Which lines in the records below hold the word "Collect"? Copy each of them.
BEGIN Records to use
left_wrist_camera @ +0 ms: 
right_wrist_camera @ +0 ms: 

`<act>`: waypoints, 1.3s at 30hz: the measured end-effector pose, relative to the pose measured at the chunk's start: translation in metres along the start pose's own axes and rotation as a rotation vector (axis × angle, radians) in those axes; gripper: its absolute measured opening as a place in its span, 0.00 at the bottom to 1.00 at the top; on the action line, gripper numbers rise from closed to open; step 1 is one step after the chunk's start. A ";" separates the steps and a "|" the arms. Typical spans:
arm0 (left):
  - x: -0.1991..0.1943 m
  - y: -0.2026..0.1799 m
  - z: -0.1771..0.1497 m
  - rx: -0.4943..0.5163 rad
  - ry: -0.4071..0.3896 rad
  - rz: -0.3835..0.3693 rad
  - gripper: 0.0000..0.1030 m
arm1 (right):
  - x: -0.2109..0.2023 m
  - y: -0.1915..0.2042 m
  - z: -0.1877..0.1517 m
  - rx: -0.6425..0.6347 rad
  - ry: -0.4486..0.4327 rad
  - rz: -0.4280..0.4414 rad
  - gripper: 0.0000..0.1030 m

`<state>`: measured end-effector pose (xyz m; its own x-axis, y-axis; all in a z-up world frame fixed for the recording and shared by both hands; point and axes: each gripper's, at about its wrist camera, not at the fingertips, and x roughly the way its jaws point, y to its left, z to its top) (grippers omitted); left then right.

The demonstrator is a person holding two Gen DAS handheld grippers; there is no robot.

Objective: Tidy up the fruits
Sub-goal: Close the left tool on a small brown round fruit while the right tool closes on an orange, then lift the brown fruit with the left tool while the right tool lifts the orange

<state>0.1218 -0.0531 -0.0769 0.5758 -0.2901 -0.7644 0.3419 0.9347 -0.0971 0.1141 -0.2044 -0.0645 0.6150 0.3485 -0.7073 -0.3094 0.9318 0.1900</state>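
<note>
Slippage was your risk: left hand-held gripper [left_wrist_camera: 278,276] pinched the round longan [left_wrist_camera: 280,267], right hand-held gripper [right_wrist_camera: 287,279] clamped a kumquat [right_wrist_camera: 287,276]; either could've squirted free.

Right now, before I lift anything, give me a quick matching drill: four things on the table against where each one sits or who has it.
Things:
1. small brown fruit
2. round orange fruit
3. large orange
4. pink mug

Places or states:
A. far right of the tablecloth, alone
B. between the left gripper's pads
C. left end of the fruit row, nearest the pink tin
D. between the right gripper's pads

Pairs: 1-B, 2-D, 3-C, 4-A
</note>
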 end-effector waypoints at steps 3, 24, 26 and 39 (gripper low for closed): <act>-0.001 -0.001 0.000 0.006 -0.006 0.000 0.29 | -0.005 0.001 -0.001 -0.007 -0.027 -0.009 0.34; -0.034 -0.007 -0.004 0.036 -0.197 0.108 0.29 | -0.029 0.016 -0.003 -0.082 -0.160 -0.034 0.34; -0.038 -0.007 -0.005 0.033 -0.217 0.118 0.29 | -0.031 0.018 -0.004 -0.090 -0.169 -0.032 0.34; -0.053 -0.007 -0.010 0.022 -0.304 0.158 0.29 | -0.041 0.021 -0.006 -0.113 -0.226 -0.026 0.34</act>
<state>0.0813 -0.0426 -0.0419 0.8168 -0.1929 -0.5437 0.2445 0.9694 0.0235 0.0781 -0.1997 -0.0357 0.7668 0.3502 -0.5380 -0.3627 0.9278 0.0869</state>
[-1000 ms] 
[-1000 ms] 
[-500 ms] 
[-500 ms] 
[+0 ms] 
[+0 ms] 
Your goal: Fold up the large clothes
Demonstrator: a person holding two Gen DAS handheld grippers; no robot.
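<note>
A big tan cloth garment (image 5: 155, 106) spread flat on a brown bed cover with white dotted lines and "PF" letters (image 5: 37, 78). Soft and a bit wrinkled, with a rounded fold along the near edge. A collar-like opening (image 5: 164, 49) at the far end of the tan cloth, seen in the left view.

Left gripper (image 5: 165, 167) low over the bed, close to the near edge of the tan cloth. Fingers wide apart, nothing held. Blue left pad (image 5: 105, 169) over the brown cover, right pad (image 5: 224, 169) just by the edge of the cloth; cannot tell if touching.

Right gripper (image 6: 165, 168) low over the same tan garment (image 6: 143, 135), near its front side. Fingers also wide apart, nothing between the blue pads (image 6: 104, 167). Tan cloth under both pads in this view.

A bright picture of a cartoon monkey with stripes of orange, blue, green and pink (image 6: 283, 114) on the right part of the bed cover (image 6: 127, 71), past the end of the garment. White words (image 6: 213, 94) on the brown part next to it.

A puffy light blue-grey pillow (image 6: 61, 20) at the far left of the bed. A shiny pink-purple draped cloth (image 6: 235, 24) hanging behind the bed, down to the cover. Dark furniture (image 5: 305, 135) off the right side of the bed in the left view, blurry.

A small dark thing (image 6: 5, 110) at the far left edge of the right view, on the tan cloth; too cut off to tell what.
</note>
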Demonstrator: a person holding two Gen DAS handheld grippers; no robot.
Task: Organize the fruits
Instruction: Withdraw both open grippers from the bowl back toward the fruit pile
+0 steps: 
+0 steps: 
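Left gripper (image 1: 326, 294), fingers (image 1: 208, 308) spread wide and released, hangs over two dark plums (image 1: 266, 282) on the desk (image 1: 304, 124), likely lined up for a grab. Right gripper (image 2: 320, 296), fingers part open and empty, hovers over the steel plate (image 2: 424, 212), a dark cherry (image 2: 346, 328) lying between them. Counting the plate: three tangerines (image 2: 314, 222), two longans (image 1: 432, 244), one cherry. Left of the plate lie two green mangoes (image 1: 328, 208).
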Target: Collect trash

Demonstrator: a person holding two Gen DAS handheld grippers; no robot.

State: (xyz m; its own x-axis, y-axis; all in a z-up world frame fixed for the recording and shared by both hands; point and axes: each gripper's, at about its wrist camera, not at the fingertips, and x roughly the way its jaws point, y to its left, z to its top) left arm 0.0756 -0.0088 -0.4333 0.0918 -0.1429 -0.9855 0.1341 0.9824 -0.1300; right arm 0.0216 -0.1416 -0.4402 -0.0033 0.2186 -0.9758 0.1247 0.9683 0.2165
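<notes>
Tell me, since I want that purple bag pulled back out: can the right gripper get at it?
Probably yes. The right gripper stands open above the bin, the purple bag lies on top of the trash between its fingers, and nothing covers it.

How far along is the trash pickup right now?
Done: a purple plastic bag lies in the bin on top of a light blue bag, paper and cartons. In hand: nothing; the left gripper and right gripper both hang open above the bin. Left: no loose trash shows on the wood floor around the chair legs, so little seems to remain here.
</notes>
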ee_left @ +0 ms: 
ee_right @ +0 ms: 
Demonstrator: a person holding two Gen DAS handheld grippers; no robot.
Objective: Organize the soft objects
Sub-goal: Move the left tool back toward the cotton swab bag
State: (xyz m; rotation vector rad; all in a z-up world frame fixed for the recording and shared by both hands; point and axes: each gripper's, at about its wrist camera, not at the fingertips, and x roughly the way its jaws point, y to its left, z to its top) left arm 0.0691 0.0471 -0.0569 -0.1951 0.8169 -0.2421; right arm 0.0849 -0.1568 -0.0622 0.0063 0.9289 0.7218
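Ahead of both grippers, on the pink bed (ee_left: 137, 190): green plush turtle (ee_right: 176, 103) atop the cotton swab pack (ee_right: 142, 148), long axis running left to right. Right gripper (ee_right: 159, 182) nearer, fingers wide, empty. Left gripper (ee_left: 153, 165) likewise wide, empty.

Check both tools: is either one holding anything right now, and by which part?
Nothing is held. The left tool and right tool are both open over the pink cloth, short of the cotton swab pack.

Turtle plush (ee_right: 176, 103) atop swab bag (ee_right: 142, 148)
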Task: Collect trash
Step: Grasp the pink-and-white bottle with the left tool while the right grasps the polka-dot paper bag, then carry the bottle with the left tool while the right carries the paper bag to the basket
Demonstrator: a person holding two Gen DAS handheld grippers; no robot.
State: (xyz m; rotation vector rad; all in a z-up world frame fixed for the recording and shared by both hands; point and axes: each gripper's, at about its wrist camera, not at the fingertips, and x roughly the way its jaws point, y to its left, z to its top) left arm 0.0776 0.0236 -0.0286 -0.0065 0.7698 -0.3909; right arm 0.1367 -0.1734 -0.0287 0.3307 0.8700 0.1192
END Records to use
Solution to this task:
Target: Collect trash
Task: Collect trash

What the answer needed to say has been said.